Your goal:
From the listing below, select every line where the word "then" appears.

--- Material for the task Enclosed Below ---

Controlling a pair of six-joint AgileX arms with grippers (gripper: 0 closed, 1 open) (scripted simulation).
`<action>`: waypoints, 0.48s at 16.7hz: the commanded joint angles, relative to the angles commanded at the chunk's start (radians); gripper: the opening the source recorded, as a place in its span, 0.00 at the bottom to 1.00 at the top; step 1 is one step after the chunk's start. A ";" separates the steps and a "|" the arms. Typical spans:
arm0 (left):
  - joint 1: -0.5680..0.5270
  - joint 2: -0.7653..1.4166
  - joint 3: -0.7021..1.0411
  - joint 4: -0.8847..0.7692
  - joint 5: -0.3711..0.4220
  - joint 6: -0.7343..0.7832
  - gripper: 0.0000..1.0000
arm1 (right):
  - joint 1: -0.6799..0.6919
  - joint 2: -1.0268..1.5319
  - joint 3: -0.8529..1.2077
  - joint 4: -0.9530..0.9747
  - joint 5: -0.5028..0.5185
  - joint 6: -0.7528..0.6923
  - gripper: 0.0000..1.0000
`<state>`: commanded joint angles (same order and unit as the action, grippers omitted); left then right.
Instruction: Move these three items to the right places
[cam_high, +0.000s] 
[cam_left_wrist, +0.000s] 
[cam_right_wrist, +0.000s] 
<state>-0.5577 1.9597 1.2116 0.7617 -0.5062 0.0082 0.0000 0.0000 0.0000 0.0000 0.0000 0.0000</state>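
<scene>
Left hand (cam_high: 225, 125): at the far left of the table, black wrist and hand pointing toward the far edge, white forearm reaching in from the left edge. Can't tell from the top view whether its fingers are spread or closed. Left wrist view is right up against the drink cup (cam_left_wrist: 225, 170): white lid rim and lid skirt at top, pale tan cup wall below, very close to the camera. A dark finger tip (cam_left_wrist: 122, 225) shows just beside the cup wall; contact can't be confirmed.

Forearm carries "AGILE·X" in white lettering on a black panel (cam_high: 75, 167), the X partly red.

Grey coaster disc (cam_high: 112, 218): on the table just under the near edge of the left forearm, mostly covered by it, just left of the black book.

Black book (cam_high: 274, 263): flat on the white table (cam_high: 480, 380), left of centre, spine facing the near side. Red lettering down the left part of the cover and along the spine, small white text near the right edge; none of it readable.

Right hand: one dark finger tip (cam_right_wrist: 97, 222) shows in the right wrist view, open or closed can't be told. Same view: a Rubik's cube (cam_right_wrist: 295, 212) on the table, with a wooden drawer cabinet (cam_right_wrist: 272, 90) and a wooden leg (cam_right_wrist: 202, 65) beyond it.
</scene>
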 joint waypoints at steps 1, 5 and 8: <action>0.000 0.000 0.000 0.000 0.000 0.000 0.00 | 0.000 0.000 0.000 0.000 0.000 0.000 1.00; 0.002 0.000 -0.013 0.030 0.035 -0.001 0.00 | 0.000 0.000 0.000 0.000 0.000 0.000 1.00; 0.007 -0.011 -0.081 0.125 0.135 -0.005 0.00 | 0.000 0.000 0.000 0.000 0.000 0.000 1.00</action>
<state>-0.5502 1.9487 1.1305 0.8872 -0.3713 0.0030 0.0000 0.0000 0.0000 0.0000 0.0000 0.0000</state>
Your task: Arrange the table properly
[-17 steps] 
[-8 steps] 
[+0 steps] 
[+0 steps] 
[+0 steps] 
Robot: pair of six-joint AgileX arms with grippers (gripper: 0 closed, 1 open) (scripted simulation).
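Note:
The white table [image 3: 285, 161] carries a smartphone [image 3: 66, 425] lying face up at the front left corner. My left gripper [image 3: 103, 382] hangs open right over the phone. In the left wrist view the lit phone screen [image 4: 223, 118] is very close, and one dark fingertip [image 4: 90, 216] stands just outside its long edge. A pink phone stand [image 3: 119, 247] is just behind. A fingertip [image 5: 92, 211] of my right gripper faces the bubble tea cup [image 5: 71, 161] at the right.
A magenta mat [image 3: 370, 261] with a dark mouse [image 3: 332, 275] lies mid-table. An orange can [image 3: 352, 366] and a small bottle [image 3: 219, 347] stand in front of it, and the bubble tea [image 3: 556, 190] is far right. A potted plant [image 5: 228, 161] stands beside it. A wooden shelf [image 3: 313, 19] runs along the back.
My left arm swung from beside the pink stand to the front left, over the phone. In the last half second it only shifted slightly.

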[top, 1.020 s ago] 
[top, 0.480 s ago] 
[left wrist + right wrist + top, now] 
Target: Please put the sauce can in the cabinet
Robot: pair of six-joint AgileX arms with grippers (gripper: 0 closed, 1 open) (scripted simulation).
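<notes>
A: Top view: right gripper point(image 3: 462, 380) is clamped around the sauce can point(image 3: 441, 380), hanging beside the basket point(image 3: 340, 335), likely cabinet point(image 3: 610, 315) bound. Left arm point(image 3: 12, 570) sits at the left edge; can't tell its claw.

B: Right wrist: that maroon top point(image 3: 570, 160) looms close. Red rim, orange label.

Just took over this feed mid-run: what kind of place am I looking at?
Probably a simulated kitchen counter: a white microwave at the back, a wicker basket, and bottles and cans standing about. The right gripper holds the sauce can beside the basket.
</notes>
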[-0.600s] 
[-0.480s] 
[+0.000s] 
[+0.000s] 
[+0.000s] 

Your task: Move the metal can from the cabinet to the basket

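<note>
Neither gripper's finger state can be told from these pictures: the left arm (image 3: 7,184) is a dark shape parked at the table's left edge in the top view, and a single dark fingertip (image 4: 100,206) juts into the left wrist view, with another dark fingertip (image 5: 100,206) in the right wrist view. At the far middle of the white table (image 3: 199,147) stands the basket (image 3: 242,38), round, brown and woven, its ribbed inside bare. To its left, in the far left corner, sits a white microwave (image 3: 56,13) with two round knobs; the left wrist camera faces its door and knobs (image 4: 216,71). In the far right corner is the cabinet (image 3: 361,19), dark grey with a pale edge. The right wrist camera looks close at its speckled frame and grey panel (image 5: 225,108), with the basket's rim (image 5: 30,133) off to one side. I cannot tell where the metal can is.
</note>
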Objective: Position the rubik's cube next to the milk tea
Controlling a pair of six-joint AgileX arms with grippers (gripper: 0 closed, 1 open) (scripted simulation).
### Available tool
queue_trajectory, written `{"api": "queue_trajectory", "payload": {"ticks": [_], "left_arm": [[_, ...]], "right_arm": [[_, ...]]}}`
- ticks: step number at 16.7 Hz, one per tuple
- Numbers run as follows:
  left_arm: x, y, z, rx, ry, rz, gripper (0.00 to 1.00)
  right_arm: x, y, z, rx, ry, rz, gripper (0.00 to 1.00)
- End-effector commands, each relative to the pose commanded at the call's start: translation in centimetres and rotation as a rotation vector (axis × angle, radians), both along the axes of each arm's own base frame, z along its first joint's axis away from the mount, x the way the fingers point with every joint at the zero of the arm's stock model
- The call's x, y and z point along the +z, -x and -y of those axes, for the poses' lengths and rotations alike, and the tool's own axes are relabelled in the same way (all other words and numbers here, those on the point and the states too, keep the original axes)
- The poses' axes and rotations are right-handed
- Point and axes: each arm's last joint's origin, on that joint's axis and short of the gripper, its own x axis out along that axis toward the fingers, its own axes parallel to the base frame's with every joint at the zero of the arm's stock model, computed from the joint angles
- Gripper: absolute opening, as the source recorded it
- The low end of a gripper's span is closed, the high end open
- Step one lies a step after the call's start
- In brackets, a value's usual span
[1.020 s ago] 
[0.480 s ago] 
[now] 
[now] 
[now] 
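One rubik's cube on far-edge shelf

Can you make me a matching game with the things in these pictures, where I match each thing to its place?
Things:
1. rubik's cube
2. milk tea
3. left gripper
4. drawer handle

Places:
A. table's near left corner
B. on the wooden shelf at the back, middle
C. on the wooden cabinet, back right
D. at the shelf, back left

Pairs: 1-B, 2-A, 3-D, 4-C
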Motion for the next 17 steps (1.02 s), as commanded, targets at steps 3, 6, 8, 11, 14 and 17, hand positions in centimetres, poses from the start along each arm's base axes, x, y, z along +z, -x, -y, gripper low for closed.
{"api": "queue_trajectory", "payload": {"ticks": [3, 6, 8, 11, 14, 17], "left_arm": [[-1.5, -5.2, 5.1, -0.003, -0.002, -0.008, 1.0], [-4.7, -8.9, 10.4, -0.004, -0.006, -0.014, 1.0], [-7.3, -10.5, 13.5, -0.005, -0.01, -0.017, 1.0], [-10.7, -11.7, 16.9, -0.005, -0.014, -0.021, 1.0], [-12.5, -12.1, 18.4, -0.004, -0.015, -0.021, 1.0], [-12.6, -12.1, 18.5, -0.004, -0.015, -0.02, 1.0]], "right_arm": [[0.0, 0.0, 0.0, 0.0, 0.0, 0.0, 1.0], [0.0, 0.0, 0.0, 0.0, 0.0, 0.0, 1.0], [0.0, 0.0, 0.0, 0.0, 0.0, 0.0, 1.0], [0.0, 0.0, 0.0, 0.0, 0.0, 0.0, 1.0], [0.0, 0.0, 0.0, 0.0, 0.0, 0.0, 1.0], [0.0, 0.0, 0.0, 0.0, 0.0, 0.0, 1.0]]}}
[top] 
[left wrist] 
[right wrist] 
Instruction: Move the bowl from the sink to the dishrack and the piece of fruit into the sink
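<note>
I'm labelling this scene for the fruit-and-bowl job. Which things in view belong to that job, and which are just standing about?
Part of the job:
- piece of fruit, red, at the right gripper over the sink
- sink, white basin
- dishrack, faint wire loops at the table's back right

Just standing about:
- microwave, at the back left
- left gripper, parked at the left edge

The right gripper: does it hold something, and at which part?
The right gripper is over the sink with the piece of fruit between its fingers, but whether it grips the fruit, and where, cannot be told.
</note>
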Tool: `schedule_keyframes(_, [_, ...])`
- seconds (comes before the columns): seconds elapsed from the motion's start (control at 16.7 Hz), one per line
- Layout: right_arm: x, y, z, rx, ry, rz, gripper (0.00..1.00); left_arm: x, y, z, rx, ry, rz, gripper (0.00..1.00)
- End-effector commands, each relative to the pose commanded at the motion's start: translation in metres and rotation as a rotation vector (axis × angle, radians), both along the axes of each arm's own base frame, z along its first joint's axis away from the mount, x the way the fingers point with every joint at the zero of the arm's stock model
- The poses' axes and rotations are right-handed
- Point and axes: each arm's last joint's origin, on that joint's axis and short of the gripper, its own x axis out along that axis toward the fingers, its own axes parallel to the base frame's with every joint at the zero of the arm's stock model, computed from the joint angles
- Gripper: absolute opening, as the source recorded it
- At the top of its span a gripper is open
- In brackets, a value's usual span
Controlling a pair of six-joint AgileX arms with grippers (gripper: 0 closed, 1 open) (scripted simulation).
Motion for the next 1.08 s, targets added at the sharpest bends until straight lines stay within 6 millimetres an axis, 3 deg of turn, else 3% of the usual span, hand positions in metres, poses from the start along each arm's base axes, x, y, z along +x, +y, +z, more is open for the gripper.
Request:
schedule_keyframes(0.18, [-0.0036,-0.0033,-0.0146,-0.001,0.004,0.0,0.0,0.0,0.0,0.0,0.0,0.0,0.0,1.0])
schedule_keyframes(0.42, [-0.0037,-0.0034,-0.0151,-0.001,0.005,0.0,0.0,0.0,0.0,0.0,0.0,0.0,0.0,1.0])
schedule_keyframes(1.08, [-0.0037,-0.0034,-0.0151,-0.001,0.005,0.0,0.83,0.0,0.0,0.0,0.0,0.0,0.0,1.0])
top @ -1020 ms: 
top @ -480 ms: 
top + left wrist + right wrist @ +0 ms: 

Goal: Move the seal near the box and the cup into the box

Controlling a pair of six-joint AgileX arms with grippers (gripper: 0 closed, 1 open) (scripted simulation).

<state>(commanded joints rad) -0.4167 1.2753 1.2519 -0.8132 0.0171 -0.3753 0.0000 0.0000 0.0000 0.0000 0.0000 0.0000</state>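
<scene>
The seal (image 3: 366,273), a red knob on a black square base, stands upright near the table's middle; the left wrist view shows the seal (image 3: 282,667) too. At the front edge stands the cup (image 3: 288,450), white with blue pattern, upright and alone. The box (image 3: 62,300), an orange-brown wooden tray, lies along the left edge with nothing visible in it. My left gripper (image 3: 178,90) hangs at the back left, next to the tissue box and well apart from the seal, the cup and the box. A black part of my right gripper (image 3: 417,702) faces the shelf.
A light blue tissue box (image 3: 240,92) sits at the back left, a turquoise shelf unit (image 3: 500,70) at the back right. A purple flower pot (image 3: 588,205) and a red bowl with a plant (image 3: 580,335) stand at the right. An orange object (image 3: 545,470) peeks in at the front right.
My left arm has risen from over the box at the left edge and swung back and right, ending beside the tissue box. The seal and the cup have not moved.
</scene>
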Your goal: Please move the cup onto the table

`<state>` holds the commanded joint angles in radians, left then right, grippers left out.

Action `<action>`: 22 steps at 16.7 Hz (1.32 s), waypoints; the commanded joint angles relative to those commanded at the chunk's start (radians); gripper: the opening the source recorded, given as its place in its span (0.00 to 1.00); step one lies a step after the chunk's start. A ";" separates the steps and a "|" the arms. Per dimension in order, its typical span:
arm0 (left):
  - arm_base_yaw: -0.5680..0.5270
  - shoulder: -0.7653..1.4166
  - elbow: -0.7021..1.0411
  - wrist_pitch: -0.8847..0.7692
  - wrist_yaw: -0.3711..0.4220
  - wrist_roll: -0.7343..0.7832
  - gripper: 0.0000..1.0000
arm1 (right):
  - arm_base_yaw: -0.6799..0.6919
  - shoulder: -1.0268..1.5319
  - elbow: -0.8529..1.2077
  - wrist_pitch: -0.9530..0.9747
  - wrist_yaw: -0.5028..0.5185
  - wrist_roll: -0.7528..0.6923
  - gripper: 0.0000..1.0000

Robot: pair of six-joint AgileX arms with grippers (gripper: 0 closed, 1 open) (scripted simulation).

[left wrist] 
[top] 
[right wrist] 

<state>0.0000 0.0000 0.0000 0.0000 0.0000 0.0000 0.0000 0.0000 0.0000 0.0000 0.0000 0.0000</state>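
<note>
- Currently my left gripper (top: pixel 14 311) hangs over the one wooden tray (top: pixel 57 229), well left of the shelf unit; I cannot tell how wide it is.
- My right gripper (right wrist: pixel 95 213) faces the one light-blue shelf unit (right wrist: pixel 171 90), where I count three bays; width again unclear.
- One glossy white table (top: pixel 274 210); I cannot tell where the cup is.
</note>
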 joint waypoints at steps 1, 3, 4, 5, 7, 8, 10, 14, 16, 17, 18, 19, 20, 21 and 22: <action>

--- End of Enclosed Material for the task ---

Task solution:
`<state>`: commanded joint angles (same order and unit as the action, grippers omitted); left then right.
`<state>` holds the commanded joint angles in radians, left then right, grippers left out.

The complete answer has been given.